## Dataset excerpt
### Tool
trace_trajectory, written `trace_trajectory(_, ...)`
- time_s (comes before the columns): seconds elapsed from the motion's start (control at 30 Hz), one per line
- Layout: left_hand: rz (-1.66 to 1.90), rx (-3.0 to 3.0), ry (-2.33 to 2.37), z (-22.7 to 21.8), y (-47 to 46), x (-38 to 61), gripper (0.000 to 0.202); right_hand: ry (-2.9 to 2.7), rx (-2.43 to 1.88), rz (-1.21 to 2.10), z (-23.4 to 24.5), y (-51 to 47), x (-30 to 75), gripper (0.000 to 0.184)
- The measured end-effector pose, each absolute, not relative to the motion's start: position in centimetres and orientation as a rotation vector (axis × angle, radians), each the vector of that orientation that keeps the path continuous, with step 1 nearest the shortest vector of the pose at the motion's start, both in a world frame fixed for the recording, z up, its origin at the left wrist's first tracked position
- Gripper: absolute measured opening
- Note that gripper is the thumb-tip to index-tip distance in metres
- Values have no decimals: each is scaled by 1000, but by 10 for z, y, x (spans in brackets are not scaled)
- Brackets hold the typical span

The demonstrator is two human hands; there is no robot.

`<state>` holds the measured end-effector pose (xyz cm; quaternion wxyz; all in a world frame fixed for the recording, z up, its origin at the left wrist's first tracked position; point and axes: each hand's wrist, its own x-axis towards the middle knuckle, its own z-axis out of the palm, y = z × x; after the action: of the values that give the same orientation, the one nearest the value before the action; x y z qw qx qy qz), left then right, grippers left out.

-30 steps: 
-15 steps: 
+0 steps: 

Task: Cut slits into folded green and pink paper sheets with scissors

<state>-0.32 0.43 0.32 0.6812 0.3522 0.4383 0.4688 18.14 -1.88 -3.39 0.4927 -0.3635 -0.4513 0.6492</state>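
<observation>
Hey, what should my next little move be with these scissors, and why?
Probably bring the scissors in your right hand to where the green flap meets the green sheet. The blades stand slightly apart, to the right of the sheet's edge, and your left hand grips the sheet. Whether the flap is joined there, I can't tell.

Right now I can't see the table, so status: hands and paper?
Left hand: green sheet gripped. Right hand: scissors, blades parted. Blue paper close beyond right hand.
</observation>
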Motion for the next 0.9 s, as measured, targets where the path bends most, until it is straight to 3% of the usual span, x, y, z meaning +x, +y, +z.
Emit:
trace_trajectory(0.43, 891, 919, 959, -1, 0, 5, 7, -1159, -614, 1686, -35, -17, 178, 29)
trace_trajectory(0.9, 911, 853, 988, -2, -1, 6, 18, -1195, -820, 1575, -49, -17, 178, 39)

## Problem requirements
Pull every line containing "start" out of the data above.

## Solution to this task
- time_s (comes before the columns): seconds elapsed from the motion's start (control at 30 Hz), one per line
- The measured end-effector pose, each absolute, not relative to the motion's start: position in centimetres and orientation as a rotation vector (axis × angle, radians), each the vector of that orientation that keeps the path continuous, with step 1 nearest the shortest vector of the pose at the motion's start, both in a world frame fixed for the recording, z up, its origin at the left wrist's first tracked position

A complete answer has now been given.